After the beautiful, sunny afternoon in Trier on Friday, we woke up to a really chilly, rainy day on Saturday, which was actually perfect for where we were headed. Driving through the very rural Belgium countryside, it wasn't hard to envision soldiers walking the roads some seventy years ago during WWII. Our first stop once we got to the city of Bastogne was the 101st Airborne Museum.
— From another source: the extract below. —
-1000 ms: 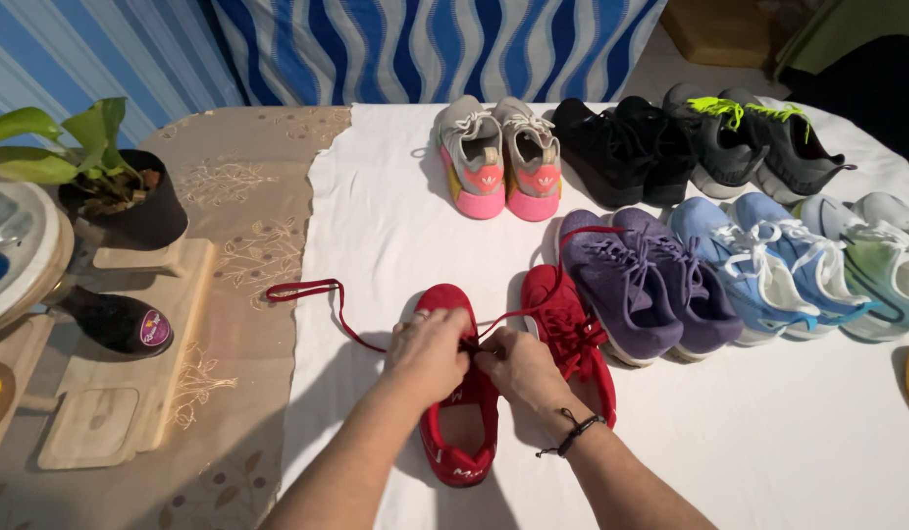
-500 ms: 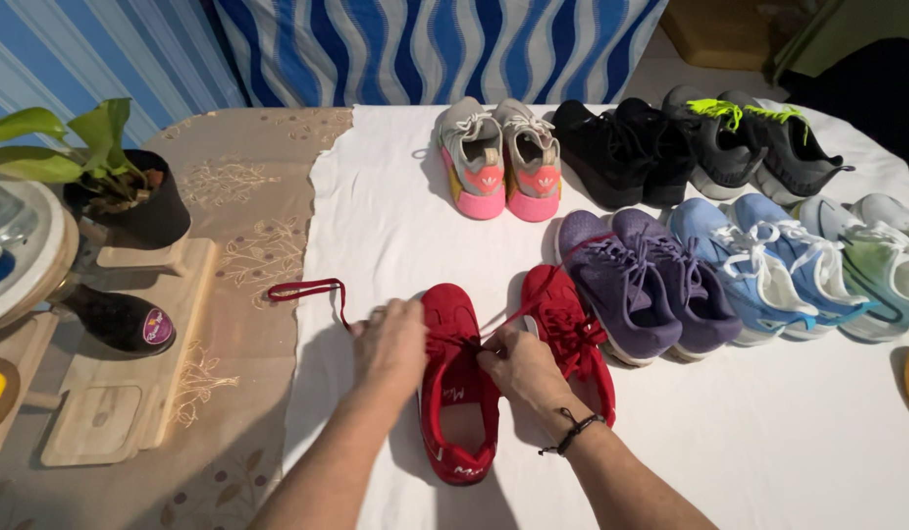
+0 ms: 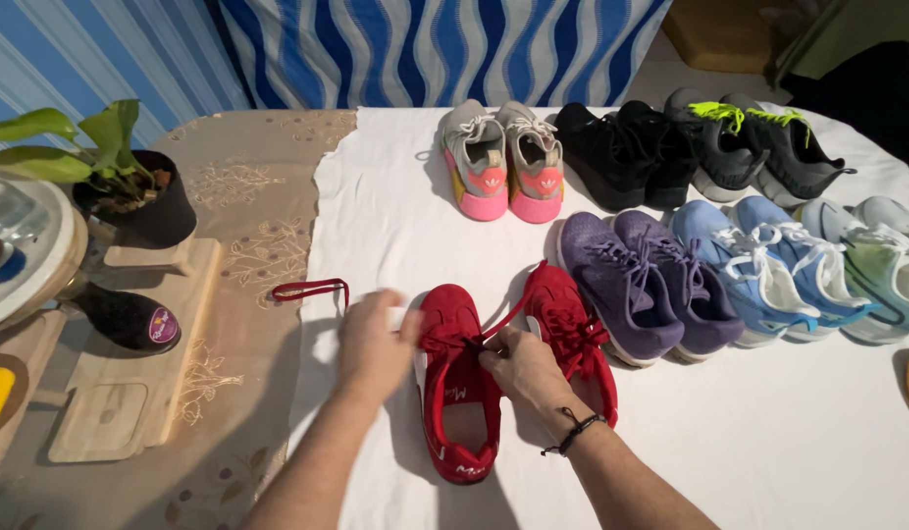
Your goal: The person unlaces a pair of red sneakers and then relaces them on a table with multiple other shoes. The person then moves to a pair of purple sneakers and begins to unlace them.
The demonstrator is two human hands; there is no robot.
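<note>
While my left hand (image 3: 374, 344) closes on one end of the red lace (image 3: 310, 288) just off the left side of the red shoe (image 3: 456, 378), my right hand (image 3: 522, 365) pinches the other end at the shoe's eyelets, that strand running taut toward 1 o'clock across the second red shoe (image 3: 572, 329). The lace's free end lies looped at 10 o'clock from my left hand, at the edge of the white cloth (image 3: 768, 442). Both red shoes sit side by side at the near middle of the cloth, toes pointing away from me. A dark cord bracelet (image 3: 574, 432) circles my right wrist. At 2 o'clock from the red pair stand the purple shoes (image 3: 641, 285), then the blue pair (image 3: 758, 265) further right. Along the far row, at 12 o'clock, are the grey-and-pink shoes (image 3: 503, 162), the black pair (image 3: 616, 147) and a grey pair with neon-yellow laces (image 3: 758, 142). A potted plant (image 3: 121, 186) sits at 9 o'clock beside wooden boards (image 3: 140, 353).
</note>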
Many residents of Bastogne took shelter in cellars during the the weeks of December 1944 and January 1945 while the Battle of the Bulge raged all around them. We got to experience about 5 minutes of what that might have been like for them when we went into the bomb shelter room in the basement of the museum. We sat in a dimly lit room where we watched, listened, and felt the room shake as bombers flew overhead, bombs exploded, gunfire rang out, and children cried. The noise was deafening and terrifying, to be quite honest. I cannot imagine what it must have been like for those people who had to live through it for weeks. It was definitely an eye-opening experience to think about what WWII must have been like for the residents of the towns which saw heavy fighting.
After our time at the Airborne Museum, we headed over to the Bastogne War Museum and Mardasson Memorial, which honors the 76,890 American soldiers who were wounded or killed during the Battle of the Bulge.
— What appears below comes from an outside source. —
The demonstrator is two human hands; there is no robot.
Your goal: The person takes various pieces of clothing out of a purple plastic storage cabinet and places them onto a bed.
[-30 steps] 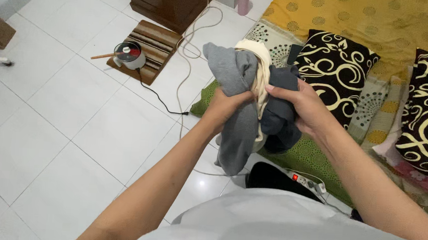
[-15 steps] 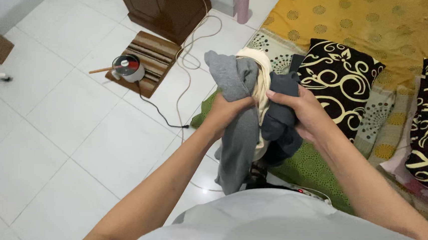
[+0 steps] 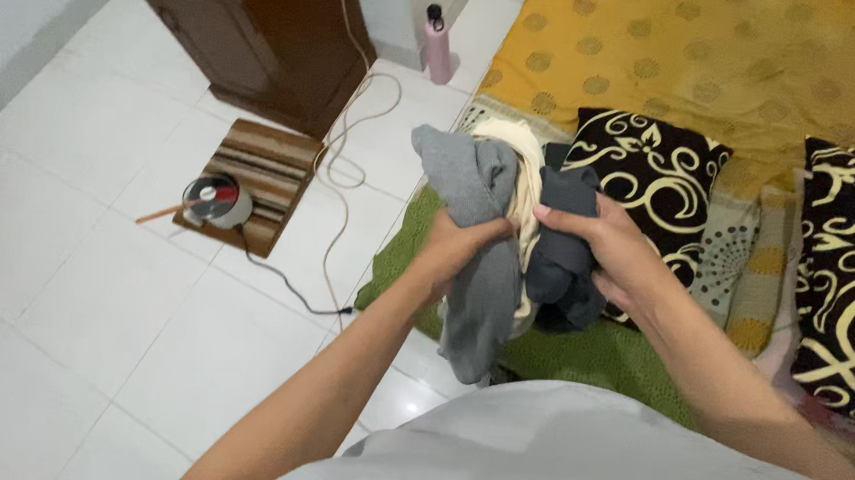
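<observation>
A white tiled floor [image 3: 93, 287] fills the left of the room; a yellow patterned sheet [image 3: 721, 60] with black pillows [image 3: 653, 176] spreads on the right, and a green mat [image 3: 600, 352] lies below them. A dark wooden cabinet [image 3: 252, 27] stands at the top, with a striped rug [image 3: 252, 173] and a small pot [image 3: 211, 202] before it. Both forearms reach forward. The left hand [image 3: 457, 247] grips grey cloth; the right hand [image 3: 617, 253] clutches dark cloth. This bundle of clothes [image 3: 503, 235] hangs in the air above the mat's edge.

Even, soft indoor light; mild blur.
</observation>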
Our last stop was honestly the highlight of the day for Don & Austin. Not far from the Bastogne War Museum lies a section of the Ardennes Forest known as the Jacques Woods. This is where Easy Company, 2nd Battalion,
506th Parachute Infantry Regiment led an assault to
capture the town of Foy in January, 1945. Anyone who has read Band of Brothers or seen the series will remember this battle which was fought from foxholes in extreme cold and snow. We had watched the entire series the prior weekend so it would be fresh on our minds. Many of the foxholes dug by those soldiers are still there today, and we set out to find some of them. The weather had been really chilly all day with snow on the ground from previous days, but just as we headed down the road toward the woods, a cold rain began to fall, and it became crystal clear what misery those soldiers must have endured while they were hunched down in their foxholes for weeks in the snow with very little to keep them warm.
These guys weren't called the Greatest Generation for no reason, and I
think it's safe to say that our gratitude for what they endured and
accomplished grew immensely on this cold and rainy afternoon.